30th March, 2007 - immer der Nase nach

On Friday I made my way to the nearby el chipo car rental and got some little Toyota to move around for a day. At $48 Dollar including all insurance and 100 km a reasonable vehicle for the day….but don’t dare smoking in the car!!!… It costs you $100 dollar extra if you are caught offending!!

Having observed the signage during my taxi trip from the airport, given the prominence of some landmarks and the river, I decided to follow my nose and my instinct and dispense with the use of a map. As some of you might know, my instincts in relation to geography details are not necessarily crash hot, but with the help of the other stuff, signage and landmarks, I got around reasonably well. In particular given the fact that by and large I did not really have a specific destination in mind other than wanting to go to Fremantle.

As we say in German, Reisen bildet (travelling educates) and thus did I learn to my amazement that the good people of WA spell Fremantle with one ‘e’ rather than two as in ‘free’. For close to 59 years I have been unaware of that peculiar spelling and I bet that this would be a winning question in any trivia quiz for you, my dear reader, should you indulge in such spare time enjoyment OUTSIDE W.A. and with no sandgropers in sight.

The way to Fremantle was easy and the place much closer than I originally anticipated. And this old colonial outpost does have some charm and attraction. Many old sandstone and brick buildings in quite good condition. Pleasant inner city street scapes which invite wandering around. Some quirky shops and an endless number of open air cafes and restaurants. Traffic density which is extremely modest, particularly when compared to Sydney. But even Perth seems to lack almost completely the kind of gridlock which we have become accustomed to in the inner city of Sydney. All in all quite relaxing.

I took a drive along the foreshore around the large and expansive harbour. A pleasant mix of industrial and pleasure use on the water and that extends also to the built up environment which again is a pleasant mix of business and residential. Had a little lunch at one of the many outside cafes dotting the coastal road and basically took in the scenery on a very sunny, warm and all in all most pleasant day.

On my way back to Perth I took the road along the swan river. Here a fantastic old and huge Morton Bay fig close to the old Swan Brewery caught my eye. A very majestic specimen which offered itself as a beautiful backdrop for some photos of the Perth Skyline.

On my way back to Perth I also passed through Cottesloe Beach. I was very certain that it was Cottesloe because every sign in the little hamlet said so. Every shop was the Cottesloe something and I am sure that even the local convenience – the dunny – is called the Cottesloe dunny. It had a bit of a Sylt feeling to it (which only means something to people who know the Island of Sylt in the far north of Germany), but more Kampen than Westerland.

Former neighbours of Ute in Flying Fishpoint most recently moved to this part of the world and I might consider a visit next time, should the opportunity arise again.

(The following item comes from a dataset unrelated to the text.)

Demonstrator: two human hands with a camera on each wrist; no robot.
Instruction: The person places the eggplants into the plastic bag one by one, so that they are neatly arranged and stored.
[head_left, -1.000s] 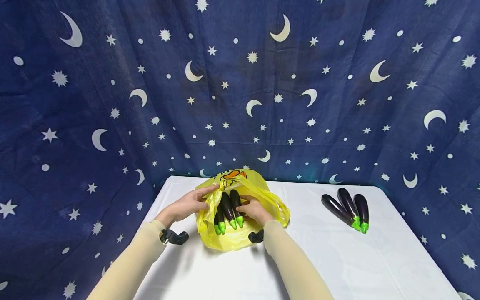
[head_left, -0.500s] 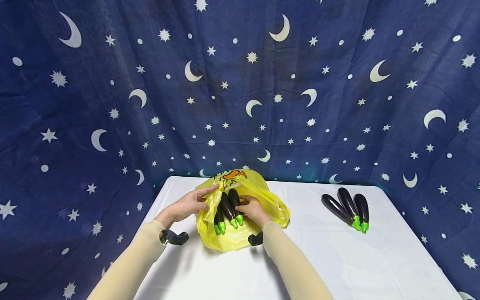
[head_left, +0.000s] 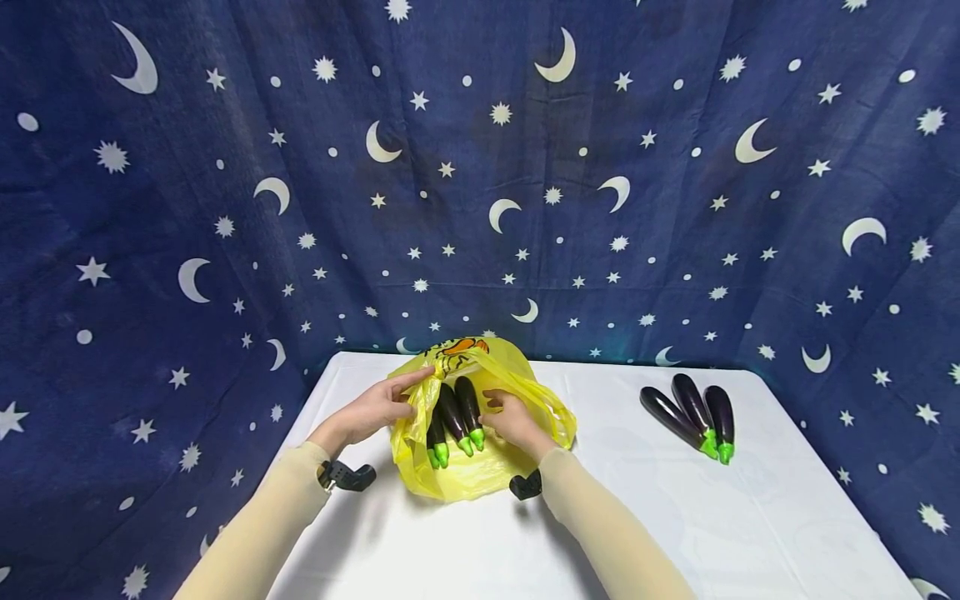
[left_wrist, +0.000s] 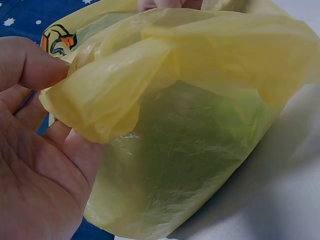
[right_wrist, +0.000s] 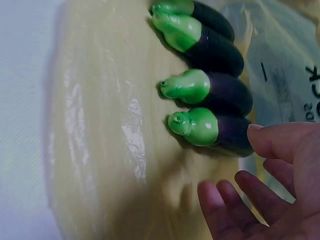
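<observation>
A yellow plastic bag (head_left: pixel 480 482) lies on its side with its mouth facing the near side. Several dark eggplants (head_left: pixel 453 414) with green stem ends rest side by side inside. My left hand (head_left: pixel 369 412) grips the left rim of the bag; in the left wrist view the fingers (left_wrist: pixel 37 72) are around the plastic (left_wrist: pixel 115 95). Inside the mouth, my right hand (head_left: pixel 517 421) has its fingers loosely spread and holds nothing. In the right wrist view its thumb tip (right_wrist: pixel 256 128) is at the end eggplant (right_wrist: pixel 234 136); whether they touch, I cannot tell.
Three more eggplants (head_left: pixel 692 412) lie fanned out on the white table (head_left: pixel 750 525), right of the bag. A dark blue cloth (head_left: pixel 525 275) with moons and stars hangs behind the table and at both sides. Each wrist carries a black strap device (head_left: pixel 352 477).
My right hand has shifted slightly right, its fingers loosening away from the rightmost eggplant in the bag. My left hand keeps its grip on the rim. The head view has shifted slightly.
</observation>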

Arriving back in Perth proper I drove around a bit basically in search of my landmarks but with an open eye for the immediate surroundings and thought that in some of the places MacMansion must have had its birthplace in this part of the world. It is, I must admit, a type of architecture which tends to be a bit hard on the eye and, I suspect, on the soul as well. And no number of Corinthian pedestals or Tuscan urns can compensate for the intrinsic harshness.

Allowing myself a late afternoon nipple from my bottle of WA white and an extensive afternoon nap I returned the car and got back on my feet, wandering for a while the streets of Inner City Perth. With the Friday Afternoon hustle and bustle in full swing the city had a remarkably relaxed feeling and the traffic on the main thoroughfares was approximately comparable to the traffic on an early Easter Sunday morning on Pitt Street. A fact which makes sitting in an open restaurant on or close to the footpath and in close proximity to the main road quite an acceptable proposition.

During all this relaxed meandering around town and every now and then popping into the hotel room I also managed to get some work done, resulting from my numerous e-mails which I caught up with on my day of arrival.